Una vista del polo chimico

di Marco Torricelli

Si ratifica giovedì. Al ministero del lavoro. Ma, di fatto, da mercoledì sera la Yarn – la sezione ‘filo’ della Meraklon  – ha cambiato padrone. Adesso fa parte della galassia Alpha Service, che con la chimica c’entra come i cavoli a merenda, ma oggi non ci si fa caso.

L’accordo Dieci lavoratori saranno assunti, subito, con un contratto a tempo indeterminato. Altri 30 avranno un contratto di dodici mesi, con la garanzia della trasformazione in ‘tempo indeterminato’ alla scadenza. Altri cinque potranno rientrare nei programmi di sviluppo a breve termine. Venti persone, poi, saranno inserite in corsi di riqualificazione e formazione professionale. Per gli altri (una quarantina, che proprio bruscolini non sono) ci sarà la mobilità. Ma questa è stata la ‘frontiera’ per la quale non c’era altro passaporto valido: prendere o lasciare. E i sindacati hanno preso.

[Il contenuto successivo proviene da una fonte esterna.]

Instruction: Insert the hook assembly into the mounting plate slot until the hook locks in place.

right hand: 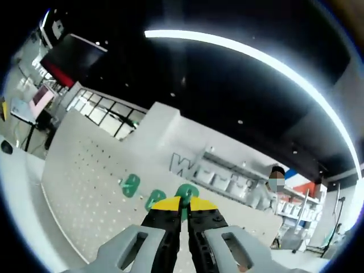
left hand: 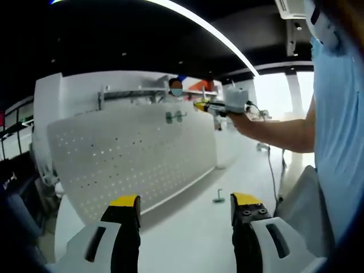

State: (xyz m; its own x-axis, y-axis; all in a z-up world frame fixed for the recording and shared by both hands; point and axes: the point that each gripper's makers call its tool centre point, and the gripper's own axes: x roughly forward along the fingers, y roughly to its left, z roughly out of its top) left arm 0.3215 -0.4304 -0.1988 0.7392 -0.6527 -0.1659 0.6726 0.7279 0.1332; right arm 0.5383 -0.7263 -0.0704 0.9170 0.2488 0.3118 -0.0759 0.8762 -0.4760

Alpha Service Con questo accordo, che giovedì sarà ratificato al ministero del lavoro e sulla base del quale verrà stipulato un contratto davanti ad un notaio, Alpha Service – il cui core business non è la chimica, ma l’informatica – prende possesso della Meraklon Yarn e garantisce la prosecuzione della produzione del ‘filo’ di poplipropliene nel sito ternano. Il fallimento, insomma, sarebbe definitivamente scongiurato.

Le condizioni Tra le condizioni, poste dalle organizzazioni sindacali per la sigla dell’accordo, ce ne sarebbe una che viene giudicata essenziale: Alpha Service, infatti, avrebbe accettato di non dividere, in due parti distinte, la proprietà degli immobili di Yarn, da quella relativa alle attività produttive (cosa che, invece, è stata fatta dalla multinazionale Beaulieu al momento dell’acquisizione della Meraklon ‘fiocco’): una garanzia, si dice negli ambienti sindacali, rispetto ai timori relativi a possibili speculazioni di carattere immobiliare.

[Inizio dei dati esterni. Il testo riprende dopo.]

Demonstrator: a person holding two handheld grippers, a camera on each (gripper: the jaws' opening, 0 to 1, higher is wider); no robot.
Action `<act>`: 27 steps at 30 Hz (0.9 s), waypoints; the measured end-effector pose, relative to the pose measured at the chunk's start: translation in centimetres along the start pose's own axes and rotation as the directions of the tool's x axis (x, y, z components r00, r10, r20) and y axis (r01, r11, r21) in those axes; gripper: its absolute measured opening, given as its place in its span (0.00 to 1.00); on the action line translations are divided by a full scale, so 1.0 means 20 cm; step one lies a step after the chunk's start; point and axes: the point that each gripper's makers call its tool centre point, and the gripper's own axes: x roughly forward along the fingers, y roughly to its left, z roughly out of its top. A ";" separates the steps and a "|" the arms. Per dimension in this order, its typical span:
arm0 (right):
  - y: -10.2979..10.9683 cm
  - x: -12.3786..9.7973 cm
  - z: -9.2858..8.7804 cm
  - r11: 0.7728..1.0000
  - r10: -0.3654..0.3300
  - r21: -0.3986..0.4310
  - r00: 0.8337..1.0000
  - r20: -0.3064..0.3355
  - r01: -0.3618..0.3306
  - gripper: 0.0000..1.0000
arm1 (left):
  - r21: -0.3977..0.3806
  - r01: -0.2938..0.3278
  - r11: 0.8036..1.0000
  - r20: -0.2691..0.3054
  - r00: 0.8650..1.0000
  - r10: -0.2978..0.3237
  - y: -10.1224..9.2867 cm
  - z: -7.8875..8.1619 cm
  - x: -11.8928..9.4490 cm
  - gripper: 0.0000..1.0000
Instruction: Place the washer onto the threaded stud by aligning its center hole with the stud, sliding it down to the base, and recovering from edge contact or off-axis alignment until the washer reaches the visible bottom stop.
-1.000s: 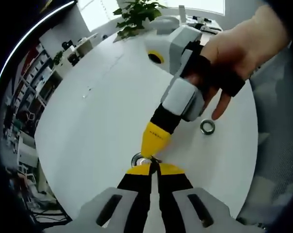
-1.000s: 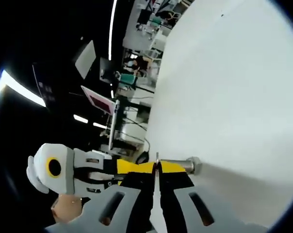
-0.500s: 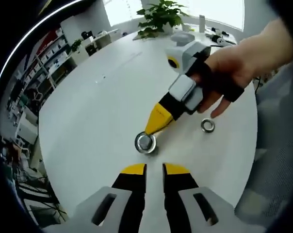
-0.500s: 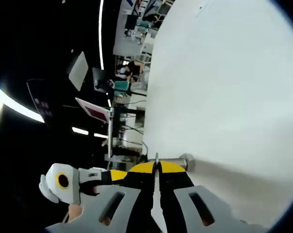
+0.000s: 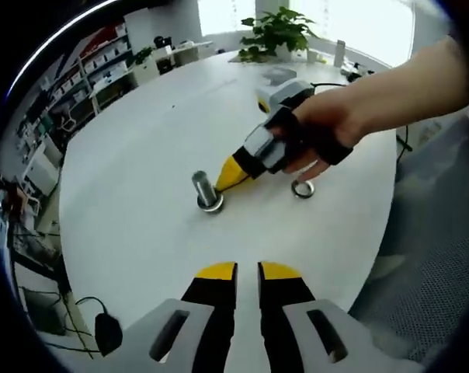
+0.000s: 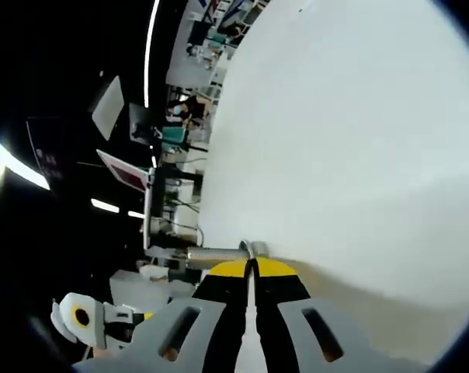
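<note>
One washer [image 5: 210, 203] rings the stud [image 5: 202, 186]; right gripper [image 5: 221, 180] clamps it, left gripper [image 5: 248, 270] parted.

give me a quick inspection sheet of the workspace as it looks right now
surface: round white table, mostly bare
job's things: threaded stud upright, washer around its base
clutter: loose metal ring lying beside the hand
grippers: left gripper slightly open, empty, away from stud; right gripper shut, tip at the stud's base
cables: black plug and cord below the table edge
surroundings: potted plant, shelves
</note>
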 end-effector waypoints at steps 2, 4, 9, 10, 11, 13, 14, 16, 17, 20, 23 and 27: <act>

Il futuro Di fatto, e questo è un primo motivo da tenere in considerazione, le produzioni del ‘filo’ potranno riprendere fin dal 7 di novembre – e sarebbe un segnale incoraggiante, da parte della nuova proprietà – per puntare, ha garantito Alpha Service, ad una rapida saturazione della capacità produttiva degli impianti. Poi, nei prossimi due anni, si vedrà quale destino attende quella che resta una delle realtà più interessanti – e contraddittorie. del polo chimico ternano.

I dubbi Restano intatti – e sarebbe sbagliato non segnalarlo, nel momento in cui si registra, comunque, un risultato positivo – tutti i dubbi relativi al possibile futuro di Meraklon Yarn, o Alpha Service, o New Neofil, o comunque si chiamerà: «Noi – dice una fonte sindacale – in questa fase abbiamo puntato a salvaguardare il maggior numero possibile e realisticamente conquistabile di posti di lavoro, ma già da domani dovremo intensificare la vigilanza per assicurarci e assicurare alla città che gli impegni presi siano rispettati».